## What to do
Everything in the listing below from the line containing "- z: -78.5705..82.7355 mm" through the line containing "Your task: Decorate" must be repeated exactly; the remaining lines are not wanted.

## Data below
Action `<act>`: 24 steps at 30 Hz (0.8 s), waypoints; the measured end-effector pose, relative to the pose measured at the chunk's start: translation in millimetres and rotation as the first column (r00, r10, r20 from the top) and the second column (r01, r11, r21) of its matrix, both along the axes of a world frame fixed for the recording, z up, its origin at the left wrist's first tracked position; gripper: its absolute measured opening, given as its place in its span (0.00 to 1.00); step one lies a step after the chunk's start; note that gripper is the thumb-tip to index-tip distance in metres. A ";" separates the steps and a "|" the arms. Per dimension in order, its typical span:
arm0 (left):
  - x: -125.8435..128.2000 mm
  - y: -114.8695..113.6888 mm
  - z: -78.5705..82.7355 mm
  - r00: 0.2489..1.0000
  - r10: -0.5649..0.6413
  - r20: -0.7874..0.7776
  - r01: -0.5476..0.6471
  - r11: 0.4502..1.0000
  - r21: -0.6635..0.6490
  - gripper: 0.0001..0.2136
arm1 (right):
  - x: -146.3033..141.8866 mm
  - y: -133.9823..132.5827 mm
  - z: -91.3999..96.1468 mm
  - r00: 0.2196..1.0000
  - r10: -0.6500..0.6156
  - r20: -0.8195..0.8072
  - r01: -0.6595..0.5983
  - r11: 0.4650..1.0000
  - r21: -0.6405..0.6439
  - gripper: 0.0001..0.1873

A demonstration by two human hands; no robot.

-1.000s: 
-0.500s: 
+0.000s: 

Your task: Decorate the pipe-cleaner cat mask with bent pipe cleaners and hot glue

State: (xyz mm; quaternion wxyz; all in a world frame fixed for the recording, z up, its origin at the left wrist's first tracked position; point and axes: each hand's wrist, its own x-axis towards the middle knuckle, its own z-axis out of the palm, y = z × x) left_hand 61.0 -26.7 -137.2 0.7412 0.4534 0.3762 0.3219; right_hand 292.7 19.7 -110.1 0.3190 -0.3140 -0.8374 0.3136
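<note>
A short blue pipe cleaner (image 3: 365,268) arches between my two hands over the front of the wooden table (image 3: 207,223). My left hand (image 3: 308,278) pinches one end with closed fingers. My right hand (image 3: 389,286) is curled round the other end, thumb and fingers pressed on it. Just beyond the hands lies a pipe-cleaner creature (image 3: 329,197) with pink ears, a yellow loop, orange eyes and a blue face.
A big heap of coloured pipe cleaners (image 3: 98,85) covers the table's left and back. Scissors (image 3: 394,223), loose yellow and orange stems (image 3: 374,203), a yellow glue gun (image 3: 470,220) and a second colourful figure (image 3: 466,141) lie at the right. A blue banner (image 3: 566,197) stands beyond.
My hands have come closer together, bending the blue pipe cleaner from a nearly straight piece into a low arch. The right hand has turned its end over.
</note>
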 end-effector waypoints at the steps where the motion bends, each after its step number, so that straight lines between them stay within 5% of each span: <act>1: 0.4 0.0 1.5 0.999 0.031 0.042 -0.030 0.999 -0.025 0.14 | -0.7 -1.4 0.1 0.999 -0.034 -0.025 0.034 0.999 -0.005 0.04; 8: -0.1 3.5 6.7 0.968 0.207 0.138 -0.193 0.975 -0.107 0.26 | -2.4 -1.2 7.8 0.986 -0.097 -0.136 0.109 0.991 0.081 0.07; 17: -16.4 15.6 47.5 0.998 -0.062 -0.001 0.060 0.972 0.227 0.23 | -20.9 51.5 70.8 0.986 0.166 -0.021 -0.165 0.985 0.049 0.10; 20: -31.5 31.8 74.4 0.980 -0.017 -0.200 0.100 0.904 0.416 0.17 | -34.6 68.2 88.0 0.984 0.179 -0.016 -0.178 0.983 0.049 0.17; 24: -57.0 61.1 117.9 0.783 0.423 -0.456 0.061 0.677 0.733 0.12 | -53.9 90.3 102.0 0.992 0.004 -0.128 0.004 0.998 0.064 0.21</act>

## Expected output
  - z: -78.5705..82.7355 mm
  - r00: 0.2489..1.0000
  - r10: -0.5649..0.6413
  - r20: -0.7874..0.7776
  - r01: -0.5476..0.6471
  - r11: 0.4502..1.0000
  - r21: -0.6635..0.6490
  - gripper: 0.0001..0.2136
arm1 (right):
  - x: -146.3033..141.8866 mm
  - y: -133.9823..132.5827 mm
  - z: -91.3999..96.1468 mm
  - r00: 0.2196..1.0000
  - r10: -0.6500..0.6156
  - r20: -0.8195..0.8072
  - r01: -0.6595..0.5983
  - r11: 0.4650..1.0000
  - r21: -0.6405..0.6439
  - gripper: 0.0001..0.1873

A demonstration by two human hands; no robot.

-1.000s: 
-0.500s: 
+0.000s: 

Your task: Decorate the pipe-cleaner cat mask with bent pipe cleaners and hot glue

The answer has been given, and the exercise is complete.